La soirée de clôture du National a viré à l’agitation vendredi soir à l’Essonne Stadium, où Fleury a perdu 2-1 face à Rouen dans les derniers instants. Plus de 6.000 spectateurs étaient présents, dont 1.000 supporters rouennais, pour un match décisif dans la course aux barrages de montée en Ligue 2.
Avant la pause, des échauffourées ont éclaté entre supporters des deux camps, tandis que des fans de Rouen ont aussi lancé des fumigènes dans les tribunes. Un spectateur a dit avoir eu peur à cause de la présence d’enfants, évoquant « des supporters de Rouen plutôt gentils mais d’autres, agressifs et alcoolisés ». Dans ce climat déjà tendu, une volontaire de 53 ans a été agressée dans une buvette située dans les couloirs de la tribune visiteurs.
Selon les faits rapportés, un supporter de Rouen a soulevé une table puis a jeté une caisse métallique qui a frappé la bénévole à l’arrière de la tête. Elle a été prise en charge sur place par les pompiers et présentait un important hématome. Elle a déposé plainte samedi.
La violence ne s’est pas arrêtée au coup de sifflet final. Après la rencontre, un jeune a été poignardé à l’extérieur du stade. FC Fleury 91 a indiqué avoir été informé d’un incident hors de l’enceinte après le match contre Rouen et a condamné « toute forme de violence ». Le club a précisé que les circonstances du coup de couteau relèvent désormais de l’enquête des autorités compétentes. D’après la source, cette agression à l’extérieur du stade ne serait pas liée au match.

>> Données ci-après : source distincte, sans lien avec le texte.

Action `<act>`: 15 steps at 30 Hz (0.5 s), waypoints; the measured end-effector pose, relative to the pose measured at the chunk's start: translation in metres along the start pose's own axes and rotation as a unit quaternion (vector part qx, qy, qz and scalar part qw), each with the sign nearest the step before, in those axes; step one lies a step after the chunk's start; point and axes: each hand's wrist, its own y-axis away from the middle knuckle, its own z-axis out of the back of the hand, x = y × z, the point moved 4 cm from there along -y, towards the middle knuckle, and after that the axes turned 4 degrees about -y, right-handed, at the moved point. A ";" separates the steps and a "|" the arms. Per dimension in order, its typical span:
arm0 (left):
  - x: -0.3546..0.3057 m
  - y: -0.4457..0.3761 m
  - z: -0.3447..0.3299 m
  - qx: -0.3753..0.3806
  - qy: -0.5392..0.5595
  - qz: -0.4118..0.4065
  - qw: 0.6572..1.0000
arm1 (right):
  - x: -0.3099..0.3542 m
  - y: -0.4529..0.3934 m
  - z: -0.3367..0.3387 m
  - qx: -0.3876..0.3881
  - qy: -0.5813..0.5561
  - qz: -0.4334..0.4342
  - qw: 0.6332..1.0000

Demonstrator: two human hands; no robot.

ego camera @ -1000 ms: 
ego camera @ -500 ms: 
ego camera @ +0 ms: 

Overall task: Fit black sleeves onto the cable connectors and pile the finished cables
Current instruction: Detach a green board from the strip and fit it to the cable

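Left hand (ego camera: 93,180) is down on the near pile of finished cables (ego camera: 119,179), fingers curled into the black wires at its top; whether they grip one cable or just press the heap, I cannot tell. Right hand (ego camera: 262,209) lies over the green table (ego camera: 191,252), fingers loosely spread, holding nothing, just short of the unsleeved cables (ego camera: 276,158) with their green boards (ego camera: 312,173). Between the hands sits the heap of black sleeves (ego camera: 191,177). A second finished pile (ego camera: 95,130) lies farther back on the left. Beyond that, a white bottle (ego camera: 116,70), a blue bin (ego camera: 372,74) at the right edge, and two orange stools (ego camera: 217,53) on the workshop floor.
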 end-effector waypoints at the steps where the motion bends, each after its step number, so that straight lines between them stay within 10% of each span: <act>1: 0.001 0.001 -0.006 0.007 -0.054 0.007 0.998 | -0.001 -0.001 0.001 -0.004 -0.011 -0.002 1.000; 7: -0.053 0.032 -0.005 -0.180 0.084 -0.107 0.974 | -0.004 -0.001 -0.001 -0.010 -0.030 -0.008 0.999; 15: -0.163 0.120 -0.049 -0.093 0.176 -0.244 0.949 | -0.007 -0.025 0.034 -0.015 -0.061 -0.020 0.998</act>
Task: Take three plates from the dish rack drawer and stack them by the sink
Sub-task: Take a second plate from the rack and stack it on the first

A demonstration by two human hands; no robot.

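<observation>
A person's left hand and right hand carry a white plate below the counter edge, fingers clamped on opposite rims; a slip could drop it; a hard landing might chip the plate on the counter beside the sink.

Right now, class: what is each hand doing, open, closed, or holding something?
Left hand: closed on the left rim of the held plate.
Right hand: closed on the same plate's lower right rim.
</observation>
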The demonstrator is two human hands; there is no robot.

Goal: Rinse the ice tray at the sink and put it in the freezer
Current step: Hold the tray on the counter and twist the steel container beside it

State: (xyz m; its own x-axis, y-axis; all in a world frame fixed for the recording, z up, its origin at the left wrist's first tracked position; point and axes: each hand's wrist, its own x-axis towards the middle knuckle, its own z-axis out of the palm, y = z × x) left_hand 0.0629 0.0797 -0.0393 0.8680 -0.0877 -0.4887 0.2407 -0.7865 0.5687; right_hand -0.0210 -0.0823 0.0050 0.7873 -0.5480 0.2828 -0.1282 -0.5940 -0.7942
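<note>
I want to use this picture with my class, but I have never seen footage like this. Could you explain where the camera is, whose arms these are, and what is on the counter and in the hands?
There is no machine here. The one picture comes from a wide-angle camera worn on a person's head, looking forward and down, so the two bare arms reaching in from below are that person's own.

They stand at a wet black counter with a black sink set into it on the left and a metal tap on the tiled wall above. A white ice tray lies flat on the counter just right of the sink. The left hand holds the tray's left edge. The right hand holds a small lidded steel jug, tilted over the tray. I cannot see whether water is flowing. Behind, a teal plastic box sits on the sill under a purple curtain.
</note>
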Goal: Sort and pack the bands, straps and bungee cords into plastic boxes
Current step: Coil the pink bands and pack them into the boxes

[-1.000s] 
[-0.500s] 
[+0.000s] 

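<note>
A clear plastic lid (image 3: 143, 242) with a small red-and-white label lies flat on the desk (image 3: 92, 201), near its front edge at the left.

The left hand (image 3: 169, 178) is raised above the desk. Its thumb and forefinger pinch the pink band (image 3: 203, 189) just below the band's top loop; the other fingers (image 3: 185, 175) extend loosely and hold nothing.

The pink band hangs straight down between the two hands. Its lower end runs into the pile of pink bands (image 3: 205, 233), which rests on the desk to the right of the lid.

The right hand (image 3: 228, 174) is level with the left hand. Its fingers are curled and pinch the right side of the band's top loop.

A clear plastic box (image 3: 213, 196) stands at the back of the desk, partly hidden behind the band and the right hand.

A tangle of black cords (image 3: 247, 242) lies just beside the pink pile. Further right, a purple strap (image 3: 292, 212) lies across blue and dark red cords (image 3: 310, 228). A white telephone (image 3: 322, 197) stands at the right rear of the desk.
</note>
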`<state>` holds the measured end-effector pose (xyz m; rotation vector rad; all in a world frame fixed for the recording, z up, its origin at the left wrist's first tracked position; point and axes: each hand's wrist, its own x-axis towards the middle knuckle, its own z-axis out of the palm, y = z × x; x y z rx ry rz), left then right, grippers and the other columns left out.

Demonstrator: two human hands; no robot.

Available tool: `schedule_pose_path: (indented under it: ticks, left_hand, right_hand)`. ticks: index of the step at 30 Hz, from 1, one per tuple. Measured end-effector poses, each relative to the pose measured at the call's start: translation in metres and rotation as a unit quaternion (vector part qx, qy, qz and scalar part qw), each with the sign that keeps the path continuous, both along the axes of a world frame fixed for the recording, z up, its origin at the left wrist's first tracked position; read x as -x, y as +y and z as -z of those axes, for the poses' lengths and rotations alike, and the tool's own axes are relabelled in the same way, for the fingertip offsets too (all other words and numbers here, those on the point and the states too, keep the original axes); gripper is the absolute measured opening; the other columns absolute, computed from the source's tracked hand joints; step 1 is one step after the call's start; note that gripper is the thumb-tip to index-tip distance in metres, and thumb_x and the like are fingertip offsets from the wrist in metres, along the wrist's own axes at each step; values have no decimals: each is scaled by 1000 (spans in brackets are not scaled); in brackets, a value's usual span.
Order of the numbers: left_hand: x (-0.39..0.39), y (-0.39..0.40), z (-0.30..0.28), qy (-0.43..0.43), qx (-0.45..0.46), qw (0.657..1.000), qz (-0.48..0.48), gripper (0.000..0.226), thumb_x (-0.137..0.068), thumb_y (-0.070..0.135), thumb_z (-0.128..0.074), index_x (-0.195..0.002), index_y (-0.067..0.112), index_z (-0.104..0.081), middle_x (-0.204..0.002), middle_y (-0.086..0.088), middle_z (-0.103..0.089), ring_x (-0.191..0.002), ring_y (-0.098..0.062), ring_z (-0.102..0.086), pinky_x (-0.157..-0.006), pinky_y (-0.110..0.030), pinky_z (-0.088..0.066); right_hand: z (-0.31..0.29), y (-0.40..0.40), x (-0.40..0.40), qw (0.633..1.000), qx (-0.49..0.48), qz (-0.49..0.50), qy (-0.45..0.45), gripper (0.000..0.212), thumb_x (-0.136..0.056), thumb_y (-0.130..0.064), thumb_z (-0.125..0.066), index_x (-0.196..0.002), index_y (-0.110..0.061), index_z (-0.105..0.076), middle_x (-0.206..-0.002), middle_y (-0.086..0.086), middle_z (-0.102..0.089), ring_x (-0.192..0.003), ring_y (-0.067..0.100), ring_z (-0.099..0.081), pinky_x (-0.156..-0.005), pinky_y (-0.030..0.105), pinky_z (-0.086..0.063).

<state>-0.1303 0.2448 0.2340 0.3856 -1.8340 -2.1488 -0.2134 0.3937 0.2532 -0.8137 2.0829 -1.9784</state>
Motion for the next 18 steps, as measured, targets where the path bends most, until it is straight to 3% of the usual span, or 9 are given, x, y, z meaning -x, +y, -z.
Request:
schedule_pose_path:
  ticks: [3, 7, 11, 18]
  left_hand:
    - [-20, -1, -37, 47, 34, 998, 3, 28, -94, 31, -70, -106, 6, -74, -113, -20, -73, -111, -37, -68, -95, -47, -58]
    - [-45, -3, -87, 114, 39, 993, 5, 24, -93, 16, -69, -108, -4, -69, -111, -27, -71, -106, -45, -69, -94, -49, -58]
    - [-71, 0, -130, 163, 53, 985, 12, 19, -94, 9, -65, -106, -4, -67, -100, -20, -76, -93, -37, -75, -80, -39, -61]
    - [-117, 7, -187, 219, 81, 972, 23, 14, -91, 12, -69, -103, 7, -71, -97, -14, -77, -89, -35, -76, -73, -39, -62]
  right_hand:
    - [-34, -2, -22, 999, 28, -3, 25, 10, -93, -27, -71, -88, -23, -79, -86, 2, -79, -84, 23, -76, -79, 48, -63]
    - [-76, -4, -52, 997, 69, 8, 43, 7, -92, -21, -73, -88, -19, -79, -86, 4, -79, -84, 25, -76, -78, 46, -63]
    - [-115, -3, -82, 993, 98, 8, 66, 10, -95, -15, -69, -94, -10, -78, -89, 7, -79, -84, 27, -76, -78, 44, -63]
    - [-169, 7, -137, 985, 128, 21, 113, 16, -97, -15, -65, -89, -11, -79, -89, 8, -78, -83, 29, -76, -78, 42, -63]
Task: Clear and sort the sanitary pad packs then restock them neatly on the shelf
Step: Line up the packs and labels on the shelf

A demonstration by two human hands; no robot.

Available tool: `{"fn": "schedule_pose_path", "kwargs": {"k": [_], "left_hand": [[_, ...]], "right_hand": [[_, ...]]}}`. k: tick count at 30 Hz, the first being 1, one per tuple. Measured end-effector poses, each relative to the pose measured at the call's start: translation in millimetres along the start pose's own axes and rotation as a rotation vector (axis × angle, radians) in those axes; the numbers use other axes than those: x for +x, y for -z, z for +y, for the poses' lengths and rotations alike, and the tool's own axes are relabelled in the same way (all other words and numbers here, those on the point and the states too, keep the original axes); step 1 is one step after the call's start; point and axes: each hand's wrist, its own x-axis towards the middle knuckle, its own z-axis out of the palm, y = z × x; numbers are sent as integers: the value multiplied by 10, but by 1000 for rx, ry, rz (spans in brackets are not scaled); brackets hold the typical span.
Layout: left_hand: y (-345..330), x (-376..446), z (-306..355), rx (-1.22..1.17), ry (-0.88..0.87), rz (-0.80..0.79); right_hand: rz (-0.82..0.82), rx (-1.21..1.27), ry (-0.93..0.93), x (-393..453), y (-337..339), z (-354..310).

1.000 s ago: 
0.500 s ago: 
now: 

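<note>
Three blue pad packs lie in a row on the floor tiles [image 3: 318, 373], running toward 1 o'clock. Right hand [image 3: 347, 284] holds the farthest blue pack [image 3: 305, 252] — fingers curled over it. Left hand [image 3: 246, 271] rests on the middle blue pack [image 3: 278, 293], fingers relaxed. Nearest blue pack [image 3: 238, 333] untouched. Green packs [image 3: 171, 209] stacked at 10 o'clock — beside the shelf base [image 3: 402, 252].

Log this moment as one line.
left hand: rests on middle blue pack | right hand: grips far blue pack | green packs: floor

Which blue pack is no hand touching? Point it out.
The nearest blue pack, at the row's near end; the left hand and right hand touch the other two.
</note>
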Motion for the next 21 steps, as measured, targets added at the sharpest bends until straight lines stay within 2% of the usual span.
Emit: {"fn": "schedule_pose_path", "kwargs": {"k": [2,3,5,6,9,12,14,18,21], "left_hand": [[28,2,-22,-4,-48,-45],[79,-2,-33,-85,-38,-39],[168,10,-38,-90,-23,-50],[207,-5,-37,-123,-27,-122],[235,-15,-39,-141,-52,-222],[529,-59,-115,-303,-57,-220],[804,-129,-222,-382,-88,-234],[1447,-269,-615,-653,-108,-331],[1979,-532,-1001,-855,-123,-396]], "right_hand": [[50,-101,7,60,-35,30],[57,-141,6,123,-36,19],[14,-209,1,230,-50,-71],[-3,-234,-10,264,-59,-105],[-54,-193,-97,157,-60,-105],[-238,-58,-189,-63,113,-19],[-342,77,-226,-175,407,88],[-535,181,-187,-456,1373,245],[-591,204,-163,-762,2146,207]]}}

Le dispositif de sécurité a sans doute évité que la soirée ne bascule davantage. Pascal Bovis a salué la présence de la préfecture et de la gendarmerie, estimant que cela n’avait pas gâché la fête ni l’élan populaire autour du club, tout en jugeant « totalement anormale » l’attitude de certains pseudo-supporters qui se sont pris à des bénévoles, « des femmes en plus ». Mais l’affaire rappelle surtout que Rouen traîne déjà cette saison une série d’incidents loin de ses bases, avec des dégradations signalées à Orléans, Bourg-en-Bresse, Charléty face au Paris 13 Atletico et à Concarneau. Un précédent match contre Versailles, à Robert-Diochon, avait même été interrompu plusieurs minutes en seconde période après des incidents.
Ce qui s’est passé à Fleury ressemble moins à un débordement isolé qu’à un nouvel épisode d’une saison où la frontière entre ferveur et violence se brouille trop souvent. Et, pour la bénévole blessée comme pour les autorités appelées à se prononcer sur le poignardage d’après-match, la suite se joue désormais loin du terrain.